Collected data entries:
--------------------

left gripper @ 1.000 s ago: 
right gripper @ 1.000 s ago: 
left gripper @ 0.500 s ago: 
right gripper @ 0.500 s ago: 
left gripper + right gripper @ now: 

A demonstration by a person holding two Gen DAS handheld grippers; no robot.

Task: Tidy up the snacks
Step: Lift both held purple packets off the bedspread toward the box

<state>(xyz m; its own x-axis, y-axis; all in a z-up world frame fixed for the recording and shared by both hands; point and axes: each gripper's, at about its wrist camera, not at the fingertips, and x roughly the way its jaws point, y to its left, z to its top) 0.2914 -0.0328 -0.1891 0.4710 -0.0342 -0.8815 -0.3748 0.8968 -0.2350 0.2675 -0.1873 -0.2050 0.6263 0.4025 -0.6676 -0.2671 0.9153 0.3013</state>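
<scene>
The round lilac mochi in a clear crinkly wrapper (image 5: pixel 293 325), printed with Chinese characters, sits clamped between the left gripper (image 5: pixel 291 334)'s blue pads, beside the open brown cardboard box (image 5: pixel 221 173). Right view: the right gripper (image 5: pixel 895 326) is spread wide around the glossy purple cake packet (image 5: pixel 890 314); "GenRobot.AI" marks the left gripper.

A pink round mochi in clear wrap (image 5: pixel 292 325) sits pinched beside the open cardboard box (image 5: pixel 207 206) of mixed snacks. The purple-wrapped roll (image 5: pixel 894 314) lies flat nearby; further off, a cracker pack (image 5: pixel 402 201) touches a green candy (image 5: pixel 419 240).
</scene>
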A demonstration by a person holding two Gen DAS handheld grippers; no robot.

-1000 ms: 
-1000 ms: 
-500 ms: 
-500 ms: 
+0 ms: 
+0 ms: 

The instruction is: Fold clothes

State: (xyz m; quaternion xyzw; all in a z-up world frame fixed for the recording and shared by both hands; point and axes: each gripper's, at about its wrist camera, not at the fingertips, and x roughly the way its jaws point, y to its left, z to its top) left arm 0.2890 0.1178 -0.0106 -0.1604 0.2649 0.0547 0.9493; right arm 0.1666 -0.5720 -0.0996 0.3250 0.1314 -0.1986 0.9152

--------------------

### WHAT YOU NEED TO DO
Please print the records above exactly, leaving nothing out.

### SOLVED PROBLEM
left gripper @ 1.000 s ago: 
right gripper @ 1.000 s ago: 
left gripper @ 0.500 s ago: 
right gripper @ 0.500 s ago: 
left gripper + right gripper @ now: 

A demonstration by a person holding two Gen DAS handheld grippers; no robot.

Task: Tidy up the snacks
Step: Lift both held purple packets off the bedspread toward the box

<state>(xyz m; its own x-axis, y-axis; all in a z-up world frame fixed for the recording and shared by both hands; point and axes: each gripper's, at about its wrist camera, not at the fingertips, and x roughly the way its jaws point, y to its left, z to its top) 0.2914 -0.0328 -0.1891 0.4710 -0.0342 -0.8815 -0.3748 0.8968 -0.2350 0.2675 -0.1873 -0.2050 0.6263 0.4025 -0.6676 -0.2671 0.9153 0.3013</state>
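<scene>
The round lilac mochi in a clear crinkly wrapper (image 5: pixel 293 325), printed with Chinese characters, sits clamped between the left gripper (image 5: pixel 291 334)'s blue pads, beside the open brown cardboard box (image 5: pixel 221 173). Right view: the right gripper (image 5: pixel 895 326) is spread wide around the glossy purple cake packet (image 5: pixel 890 314); "GenRobot.AI" marks the left gripper.

A pink round mochi in clear wrap (image 5: pixel 292 325) sits pinched beside the open cardboard box (image 5: pixel 207 206) of mixed snacks. The purple-wrapped roll (image 5: pixel 894 314) lies flat nearby; further off, a cracker pack (image 5: pixel 402 201) touches a green candy (image 5: pixel 419 240).
</scene>
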A demonstration by a person holding two Gen DAS handheld grippers; no robot.

-1000 ms: 
-1000 ms: 
-500 ms: 
-500 ms: 
+0 ms: 
+0 ms: 

The instruction is: Fold clothes

State: (xyz m; quaternion xyzw; all in a z-up world frame fixed for the recording and shared by both hands; point and axes: each gripper's, at about its wrist camera, not at the fingertips, and x roughly the way its jaws point, y to its left, z to its top) left arm 0.2890 0.1178 -0.0106 -0.1604 0.2649 0.0547 0.9493; right arm 0.1666 -0.5720 -0.0996 0.3250 0.1314 -0.1986 0.9152

This exercise requires nothing more.